Each line below should be retyped exactly, with no pictures.

↓

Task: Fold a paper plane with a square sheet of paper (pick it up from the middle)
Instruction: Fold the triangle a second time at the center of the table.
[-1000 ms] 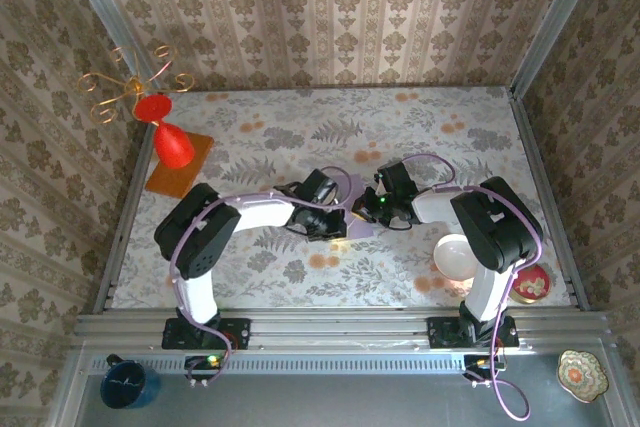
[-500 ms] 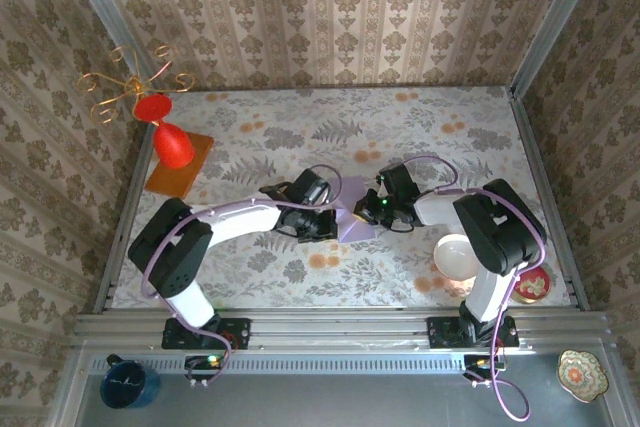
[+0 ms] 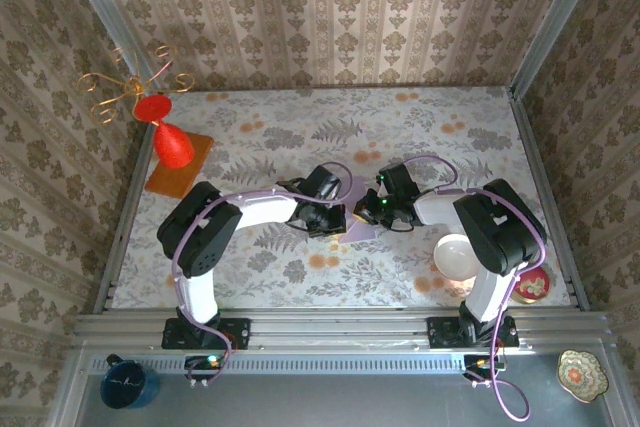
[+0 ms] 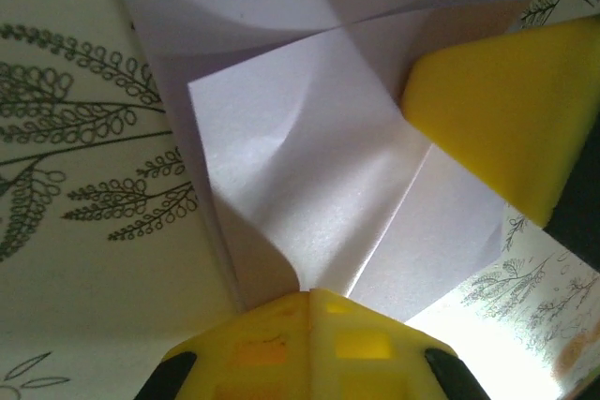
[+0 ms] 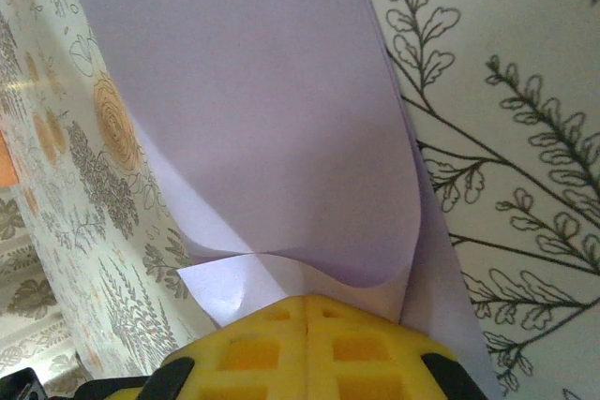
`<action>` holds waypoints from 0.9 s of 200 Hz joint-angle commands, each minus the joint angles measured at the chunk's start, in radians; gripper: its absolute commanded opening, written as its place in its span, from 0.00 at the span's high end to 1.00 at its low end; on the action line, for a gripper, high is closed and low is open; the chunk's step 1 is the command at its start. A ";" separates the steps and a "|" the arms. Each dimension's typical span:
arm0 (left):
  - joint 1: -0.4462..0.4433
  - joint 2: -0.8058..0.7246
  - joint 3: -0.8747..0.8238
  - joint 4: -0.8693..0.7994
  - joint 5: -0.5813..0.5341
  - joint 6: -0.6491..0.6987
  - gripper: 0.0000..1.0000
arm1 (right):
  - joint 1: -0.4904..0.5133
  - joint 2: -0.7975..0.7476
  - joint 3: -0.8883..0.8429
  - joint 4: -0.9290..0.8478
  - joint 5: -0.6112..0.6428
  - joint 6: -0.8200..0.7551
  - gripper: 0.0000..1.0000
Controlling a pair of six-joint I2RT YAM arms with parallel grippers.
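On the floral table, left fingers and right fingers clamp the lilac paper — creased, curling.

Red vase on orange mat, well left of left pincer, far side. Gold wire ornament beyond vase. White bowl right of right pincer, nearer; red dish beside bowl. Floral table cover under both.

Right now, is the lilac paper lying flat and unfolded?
No, the square sheet of paper is creased and folded over itself, pinched in the shut left gripper.
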 commanded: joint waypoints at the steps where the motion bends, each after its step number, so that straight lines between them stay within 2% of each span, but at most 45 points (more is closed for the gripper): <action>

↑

● **TASK SOLUTION**
Task: Fold a paper plane with a square sheet of paper (pick it up from the middle)
Instruction: Fold the triangle a second time at the center of the table.
[-1000 ms] 
[-500 ms] 
[+0 ms] 
[+0 ms] 
[+0 ms] 
`<action>` holds waypoints from 0.9 s of 200 Hz joint-angle commands, each minus the joint angles measured at the chunk's start, in radians; gripper: its absolute commanded opening, written as its place in its span, from 0.00 at the span's high end to 1.00 at its low end; on the action line, for a gripper, high is closed and low is open; the chunk's step 1 is the command at its start. A ";" separates the steps and a "|" the arms. Each dimension's typical span:
arm0 (left):
  - joint 1: -0.4462..0.4433
  - joint 2: -0.8058..0.7246
  - joint 3: -0.8747..0.8238
  - joint 4: -0.8693..0.7994
  - joint 5: -0.5813..0.5341
  - joint 6: -0.6491..0.6987
  - gripper: 0.0000..1.0000
arm1 (right):
  - joint 1: -0.4904..0.5133
  - joint 2: -0.7975..0.7476
  - joint 3: -0.8883..0.8429
  - joint 4: -0.9290..0.8478
  - joint 5: -0.6112..0.6428
  - joint 6: -0.8200..0.7551
  - gripper: 0.0000..1.0000
Controlling a pair of six-joint I2RT YAM arms with parallel grippers.
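On the floral table, left fingers and right fingers clamp the lilac paper — creased, curling.

Red vase on orange mat, well left of left pincer, far side. Gold wire ornament beyond vase. White bowl right of right pincer, nearer; red dish beside bowl. Floral table cover under both.

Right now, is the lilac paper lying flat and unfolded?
No, the square sheet of paper is creased and folded over itself, pinched in the shut left gripper.
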 commanded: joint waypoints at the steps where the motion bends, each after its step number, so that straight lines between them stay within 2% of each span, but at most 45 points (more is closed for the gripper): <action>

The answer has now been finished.